0

I know this is a header issue because if I take the header out of my code then the html spits out that I am a bot but I can't figure out how to get around this issue even when I add headers. What advice can you give?

import requests
from bs4 import BeautifulSoup


#Get the different pages to begin scraping data from
url = "http://www.manta.com/mb_41_ALL_19/louisiana"
headers = {    'Origin':'http://www.manta.com',
        'Referer':'http://www.manta.com/mb_41_ALL_19/louisiana',
        'User-Agent': 'Mozilla/5.0 (Windows NT 10.0; WOW64) AppleWebKit/537.36 (KHTML, like Gecko) Chrome/55.0.2883.87 Safari/537.36'
        , 'Accept-Language':'en-US,en;q=0.8'
        ,'Content-Type':'text/html; charset=utf-8', 'Host':None,}
newurl = requests.get(url, headers=headers)
soup = BeautifulSoup(newurl.text, "html.parser")
print(soup)
Kamikaze_goldfish
  • 856
  • 1
  • 10
  • 24
  • Their CDN is using browser fingerprinting to block bots.
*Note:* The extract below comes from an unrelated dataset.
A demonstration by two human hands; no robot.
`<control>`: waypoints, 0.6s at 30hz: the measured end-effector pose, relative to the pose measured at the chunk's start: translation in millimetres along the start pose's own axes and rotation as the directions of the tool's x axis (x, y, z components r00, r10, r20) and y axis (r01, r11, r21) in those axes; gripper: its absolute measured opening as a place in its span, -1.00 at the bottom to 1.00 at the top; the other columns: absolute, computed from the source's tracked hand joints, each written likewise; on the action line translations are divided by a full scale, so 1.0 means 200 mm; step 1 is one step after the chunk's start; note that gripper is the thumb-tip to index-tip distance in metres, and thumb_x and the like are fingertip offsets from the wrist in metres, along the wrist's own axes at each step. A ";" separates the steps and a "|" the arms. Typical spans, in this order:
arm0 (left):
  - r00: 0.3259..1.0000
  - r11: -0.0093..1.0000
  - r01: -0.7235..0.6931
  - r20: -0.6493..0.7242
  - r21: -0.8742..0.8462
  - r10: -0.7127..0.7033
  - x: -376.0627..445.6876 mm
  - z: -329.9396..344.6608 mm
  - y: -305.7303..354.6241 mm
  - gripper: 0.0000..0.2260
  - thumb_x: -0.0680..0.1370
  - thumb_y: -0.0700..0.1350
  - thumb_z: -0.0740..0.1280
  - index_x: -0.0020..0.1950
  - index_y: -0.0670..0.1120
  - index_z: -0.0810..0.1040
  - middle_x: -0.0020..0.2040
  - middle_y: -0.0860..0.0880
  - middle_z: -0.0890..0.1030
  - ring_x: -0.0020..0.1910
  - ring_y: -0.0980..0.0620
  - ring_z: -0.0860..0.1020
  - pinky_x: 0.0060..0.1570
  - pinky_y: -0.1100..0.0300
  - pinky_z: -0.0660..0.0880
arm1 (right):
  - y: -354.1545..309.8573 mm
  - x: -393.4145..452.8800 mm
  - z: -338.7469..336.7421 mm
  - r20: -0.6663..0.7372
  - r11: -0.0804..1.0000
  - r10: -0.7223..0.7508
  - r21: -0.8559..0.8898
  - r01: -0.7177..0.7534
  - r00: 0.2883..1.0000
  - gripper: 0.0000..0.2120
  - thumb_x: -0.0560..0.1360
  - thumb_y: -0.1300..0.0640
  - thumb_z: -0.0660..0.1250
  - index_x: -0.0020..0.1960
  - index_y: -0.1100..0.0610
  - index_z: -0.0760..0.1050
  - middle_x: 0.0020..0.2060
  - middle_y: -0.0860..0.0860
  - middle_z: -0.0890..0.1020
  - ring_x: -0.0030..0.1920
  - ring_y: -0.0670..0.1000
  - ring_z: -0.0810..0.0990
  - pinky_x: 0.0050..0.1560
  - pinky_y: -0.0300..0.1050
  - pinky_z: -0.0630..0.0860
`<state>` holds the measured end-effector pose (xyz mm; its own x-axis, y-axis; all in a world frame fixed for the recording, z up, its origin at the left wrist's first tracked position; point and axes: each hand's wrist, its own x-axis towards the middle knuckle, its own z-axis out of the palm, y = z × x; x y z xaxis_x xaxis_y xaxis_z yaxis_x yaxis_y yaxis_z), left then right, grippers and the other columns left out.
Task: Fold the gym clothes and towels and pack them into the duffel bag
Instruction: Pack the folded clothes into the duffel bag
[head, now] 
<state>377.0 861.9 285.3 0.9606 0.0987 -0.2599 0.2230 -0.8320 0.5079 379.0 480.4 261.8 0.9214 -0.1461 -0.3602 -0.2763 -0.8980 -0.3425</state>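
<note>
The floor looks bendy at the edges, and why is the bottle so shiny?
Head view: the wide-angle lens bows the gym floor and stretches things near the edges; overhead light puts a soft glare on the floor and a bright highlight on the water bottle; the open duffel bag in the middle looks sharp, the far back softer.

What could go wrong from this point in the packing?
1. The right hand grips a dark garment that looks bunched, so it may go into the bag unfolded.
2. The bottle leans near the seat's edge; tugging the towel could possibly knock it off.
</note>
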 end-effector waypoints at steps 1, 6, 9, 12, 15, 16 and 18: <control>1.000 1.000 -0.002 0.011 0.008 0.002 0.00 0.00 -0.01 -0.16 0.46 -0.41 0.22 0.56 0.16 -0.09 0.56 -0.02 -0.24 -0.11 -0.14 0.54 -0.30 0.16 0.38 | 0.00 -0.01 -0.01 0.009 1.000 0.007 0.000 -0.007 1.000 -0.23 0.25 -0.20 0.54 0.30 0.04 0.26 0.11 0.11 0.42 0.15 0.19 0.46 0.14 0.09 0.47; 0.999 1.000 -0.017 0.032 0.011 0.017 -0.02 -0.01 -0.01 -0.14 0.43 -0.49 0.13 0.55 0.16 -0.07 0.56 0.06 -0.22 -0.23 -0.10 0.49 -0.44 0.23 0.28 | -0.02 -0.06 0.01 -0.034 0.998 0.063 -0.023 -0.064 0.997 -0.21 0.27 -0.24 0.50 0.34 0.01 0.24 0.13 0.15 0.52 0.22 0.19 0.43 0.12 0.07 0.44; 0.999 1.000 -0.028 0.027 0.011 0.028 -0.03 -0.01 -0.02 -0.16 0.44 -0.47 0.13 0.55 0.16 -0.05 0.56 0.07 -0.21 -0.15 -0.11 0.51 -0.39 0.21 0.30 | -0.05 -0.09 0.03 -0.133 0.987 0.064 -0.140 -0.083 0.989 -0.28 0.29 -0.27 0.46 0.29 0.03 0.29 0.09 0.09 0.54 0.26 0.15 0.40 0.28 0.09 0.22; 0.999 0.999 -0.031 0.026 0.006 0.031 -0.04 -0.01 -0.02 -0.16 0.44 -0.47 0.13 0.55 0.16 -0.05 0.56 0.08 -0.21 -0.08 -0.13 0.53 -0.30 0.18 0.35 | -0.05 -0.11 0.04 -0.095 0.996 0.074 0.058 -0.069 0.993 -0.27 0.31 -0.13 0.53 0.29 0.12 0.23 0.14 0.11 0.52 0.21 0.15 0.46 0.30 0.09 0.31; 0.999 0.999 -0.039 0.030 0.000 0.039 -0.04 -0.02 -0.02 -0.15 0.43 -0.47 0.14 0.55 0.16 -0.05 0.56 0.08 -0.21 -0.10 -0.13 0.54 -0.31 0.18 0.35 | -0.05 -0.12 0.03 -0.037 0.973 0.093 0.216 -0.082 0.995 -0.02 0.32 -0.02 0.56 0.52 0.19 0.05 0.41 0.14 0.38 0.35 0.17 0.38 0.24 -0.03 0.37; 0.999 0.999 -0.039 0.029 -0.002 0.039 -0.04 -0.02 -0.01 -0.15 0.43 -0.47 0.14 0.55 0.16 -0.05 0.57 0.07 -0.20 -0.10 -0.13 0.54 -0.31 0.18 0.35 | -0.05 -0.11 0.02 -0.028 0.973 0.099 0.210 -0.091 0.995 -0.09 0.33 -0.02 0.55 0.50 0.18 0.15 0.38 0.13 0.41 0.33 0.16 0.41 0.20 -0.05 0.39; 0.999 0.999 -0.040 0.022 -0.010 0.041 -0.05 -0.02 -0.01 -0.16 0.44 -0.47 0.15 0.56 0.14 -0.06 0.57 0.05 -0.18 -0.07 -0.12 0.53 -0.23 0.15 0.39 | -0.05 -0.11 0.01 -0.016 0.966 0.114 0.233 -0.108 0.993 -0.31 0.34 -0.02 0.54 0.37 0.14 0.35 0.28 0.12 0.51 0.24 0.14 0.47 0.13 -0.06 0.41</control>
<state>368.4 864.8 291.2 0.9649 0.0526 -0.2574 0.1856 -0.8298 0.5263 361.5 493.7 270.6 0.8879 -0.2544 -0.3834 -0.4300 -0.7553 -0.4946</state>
It can be done with requests but it means reverse-engineering some javascript. – pguardiario Mar 29 '17 at 00:13

1 Answers1

1

Bad news, look at what you've got at the body:

<div id="distil_ident_block"></div>

The distil is a sign of the "Distil Networks" anti-web-scraping service. And they have their reasons. Quote from the "Terms of Service":

We give you a limited right to access and use Manta. You are not authorized to access Manta or its computers, servers and databases to scrape or “data mine” our data.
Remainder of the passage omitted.